Risk-Adjusted Performance

7 of 100

 
Weak
 
Strong
OK
Compared to the overall equity markets, risk-adjusted returns on investments in Xai are ranked lower than 7 (%) of all global equities and portfolios over the last 90 days. In spite of rather unsteady forward indicators, Xai exhibited solid returns over the last few months and may actually be approaching a breakup point.
Centrifuge 

Risk-Adjusted Performance

5 of 100

 
Weak
 
Strong
Modest
Compared to the overall equity markets, risk-adjusted returns on investments in Centrifuge are ranked lower than 5 (%) of all global equities and portfolios over the last 90 days. In spite of rather unsteady technical and fundamental indicators, Centrifuge exhibited solid returns over the last few months and may actually be approaching a breakup point.

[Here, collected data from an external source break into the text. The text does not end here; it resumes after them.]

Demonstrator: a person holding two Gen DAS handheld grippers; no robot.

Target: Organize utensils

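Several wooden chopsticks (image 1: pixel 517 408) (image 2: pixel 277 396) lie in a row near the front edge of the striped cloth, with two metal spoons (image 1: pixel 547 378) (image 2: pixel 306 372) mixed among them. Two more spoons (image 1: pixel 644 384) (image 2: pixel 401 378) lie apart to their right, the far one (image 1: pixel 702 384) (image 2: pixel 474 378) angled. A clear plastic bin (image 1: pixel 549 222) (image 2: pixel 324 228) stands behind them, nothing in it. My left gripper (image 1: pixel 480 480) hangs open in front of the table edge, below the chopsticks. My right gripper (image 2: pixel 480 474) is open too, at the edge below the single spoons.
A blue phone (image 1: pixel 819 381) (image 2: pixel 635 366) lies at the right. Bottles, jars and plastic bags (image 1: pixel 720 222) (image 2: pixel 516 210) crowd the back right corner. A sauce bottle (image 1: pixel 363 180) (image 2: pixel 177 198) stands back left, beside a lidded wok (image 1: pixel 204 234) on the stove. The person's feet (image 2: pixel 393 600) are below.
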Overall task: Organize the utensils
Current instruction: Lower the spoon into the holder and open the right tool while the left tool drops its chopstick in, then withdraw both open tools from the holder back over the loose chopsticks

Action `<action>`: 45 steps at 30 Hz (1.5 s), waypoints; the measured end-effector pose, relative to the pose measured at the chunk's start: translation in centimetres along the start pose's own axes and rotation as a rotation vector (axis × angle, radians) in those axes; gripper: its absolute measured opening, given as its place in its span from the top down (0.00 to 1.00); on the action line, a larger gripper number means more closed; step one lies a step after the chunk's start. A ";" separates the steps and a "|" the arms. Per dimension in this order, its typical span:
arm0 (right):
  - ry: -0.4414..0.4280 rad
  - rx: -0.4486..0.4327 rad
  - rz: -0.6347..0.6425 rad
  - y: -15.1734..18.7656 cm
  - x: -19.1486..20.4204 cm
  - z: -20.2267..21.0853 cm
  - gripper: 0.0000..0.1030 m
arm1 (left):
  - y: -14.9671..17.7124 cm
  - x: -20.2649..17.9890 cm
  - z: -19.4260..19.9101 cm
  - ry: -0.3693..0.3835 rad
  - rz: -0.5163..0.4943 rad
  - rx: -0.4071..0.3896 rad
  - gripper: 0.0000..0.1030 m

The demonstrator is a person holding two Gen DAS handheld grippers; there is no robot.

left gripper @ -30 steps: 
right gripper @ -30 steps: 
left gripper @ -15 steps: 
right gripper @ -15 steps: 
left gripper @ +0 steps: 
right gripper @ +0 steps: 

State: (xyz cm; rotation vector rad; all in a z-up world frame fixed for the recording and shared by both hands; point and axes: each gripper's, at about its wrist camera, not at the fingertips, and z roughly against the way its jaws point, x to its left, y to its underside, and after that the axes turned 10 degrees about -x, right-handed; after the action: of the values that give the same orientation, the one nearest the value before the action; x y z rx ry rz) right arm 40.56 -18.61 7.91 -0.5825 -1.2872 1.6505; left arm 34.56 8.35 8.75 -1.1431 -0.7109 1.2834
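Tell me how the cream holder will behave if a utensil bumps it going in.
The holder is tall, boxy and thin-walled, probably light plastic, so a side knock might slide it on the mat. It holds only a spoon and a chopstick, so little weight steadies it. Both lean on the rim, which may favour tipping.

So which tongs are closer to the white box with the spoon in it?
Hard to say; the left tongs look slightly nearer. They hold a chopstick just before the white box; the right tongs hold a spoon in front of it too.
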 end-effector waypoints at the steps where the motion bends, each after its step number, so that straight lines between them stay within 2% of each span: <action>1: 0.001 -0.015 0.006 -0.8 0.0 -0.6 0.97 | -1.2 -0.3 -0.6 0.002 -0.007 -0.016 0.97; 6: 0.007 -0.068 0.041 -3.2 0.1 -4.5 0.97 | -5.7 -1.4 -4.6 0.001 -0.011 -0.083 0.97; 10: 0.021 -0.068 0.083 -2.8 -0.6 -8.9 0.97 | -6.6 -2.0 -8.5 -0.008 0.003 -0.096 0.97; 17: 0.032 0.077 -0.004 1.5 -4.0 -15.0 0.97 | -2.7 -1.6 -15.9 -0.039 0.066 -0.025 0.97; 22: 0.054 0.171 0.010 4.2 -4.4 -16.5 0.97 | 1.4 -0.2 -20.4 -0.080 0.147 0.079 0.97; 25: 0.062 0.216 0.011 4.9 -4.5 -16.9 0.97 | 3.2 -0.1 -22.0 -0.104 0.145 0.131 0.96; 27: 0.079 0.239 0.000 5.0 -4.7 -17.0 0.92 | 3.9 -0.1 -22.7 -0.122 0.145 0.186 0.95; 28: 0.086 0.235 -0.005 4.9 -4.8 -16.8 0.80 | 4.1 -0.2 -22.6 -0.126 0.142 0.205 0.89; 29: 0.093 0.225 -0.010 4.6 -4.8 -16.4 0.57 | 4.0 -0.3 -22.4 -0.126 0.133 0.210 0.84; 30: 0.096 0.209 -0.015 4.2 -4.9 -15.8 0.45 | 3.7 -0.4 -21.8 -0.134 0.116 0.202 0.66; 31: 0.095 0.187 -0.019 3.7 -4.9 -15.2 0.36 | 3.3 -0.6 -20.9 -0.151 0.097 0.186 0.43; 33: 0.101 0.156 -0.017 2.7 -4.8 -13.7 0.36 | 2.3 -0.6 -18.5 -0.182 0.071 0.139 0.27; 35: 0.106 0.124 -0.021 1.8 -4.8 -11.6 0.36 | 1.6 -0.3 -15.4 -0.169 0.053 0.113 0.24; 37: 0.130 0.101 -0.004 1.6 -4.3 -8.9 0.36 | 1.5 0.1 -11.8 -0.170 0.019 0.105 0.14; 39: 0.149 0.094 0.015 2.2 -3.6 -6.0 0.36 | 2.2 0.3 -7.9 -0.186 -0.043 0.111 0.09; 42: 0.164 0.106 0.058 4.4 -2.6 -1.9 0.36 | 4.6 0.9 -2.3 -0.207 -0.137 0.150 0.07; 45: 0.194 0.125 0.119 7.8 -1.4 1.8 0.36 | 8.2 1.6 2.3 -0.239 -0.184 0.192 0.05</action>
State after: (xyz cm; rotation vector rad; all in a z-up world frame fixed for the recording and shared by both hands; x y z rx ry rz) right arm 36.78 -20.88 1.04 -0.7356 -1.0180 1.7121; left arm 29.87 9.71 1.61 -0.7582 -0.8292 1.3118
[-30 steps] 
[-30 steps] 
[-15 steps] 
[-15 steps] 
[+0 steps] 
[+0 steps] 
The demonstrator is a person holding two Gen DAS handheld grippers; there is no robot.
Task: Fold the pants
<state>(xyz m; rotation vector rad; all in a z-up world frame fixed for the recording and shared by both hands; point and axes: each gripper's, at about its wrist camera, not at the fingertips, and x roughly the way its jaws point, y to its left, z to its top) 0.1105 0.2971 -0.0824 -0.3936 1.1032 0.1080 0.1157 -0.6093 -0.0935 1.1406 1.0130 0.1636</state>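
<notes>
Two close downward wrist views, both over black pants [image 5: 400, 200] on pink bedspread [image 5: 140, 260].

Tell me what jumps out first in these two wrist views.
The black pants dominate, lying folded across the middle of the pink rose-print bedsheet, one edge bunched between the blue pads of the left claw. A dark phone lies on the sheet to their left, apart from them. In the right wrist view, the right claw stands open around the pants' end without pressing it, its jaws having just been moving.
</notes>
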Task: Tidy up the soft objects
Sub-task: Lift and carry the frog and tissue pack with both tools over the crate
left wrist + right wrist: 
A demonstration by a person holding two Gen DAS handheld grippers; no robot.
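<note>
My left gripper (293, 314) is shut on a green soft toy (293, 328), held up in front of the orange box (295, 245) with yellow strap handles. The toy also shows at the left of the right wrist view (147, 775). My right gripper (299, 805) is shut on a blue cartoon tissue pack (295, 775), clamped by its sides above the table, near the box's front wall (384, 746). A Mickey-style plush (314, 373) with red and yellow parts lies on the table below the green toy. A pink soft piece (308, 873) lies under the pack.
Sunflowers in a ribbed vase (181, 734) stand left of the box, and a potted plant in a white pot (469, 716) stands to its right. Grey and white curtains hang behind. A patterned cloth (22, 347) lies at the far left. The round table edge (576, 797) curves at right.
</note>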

Xai and Centrifuge Volatility Contrast

   Predicted Return Density   
       Returns  

Pair Trading with Xai and Centrifuge

The main advantage of trading using opposite Xai and Centrifuge positions is that it hedges away some unsystematic risk. Because of two separate transactions, even if Xai position performs unexpectedly, Centrifuge can make up some of the losses. Pair trading also minimizes risk from directional movements in the market. For example, if an entire industry or sector drops because of unexpected headlines, the short position in Centrifuge will offset losses from the drop in Centrifuge's long position.
The idea behind Xai and Centrifuge pairs trading is to make the combined position market-neutral, meaning the overall market's direction will not affect its win or loss (or potential downside or upside). This can be achieved by designing a pairs trade with two highly correlated stocks or equities that operate in a similar space or sector, making it possible to obtain profits through simple and relatively low-risk investment.
Check out your portfolio center.
Note that this page's information should be used as a complementary analysis to find the right mix of equity instruments to add to your existing portfolios or create a brand new portfolio. You can also try the Aroon Oscillator module to analyze current equity momentum using Aroon Oscillator and other momentum ratios.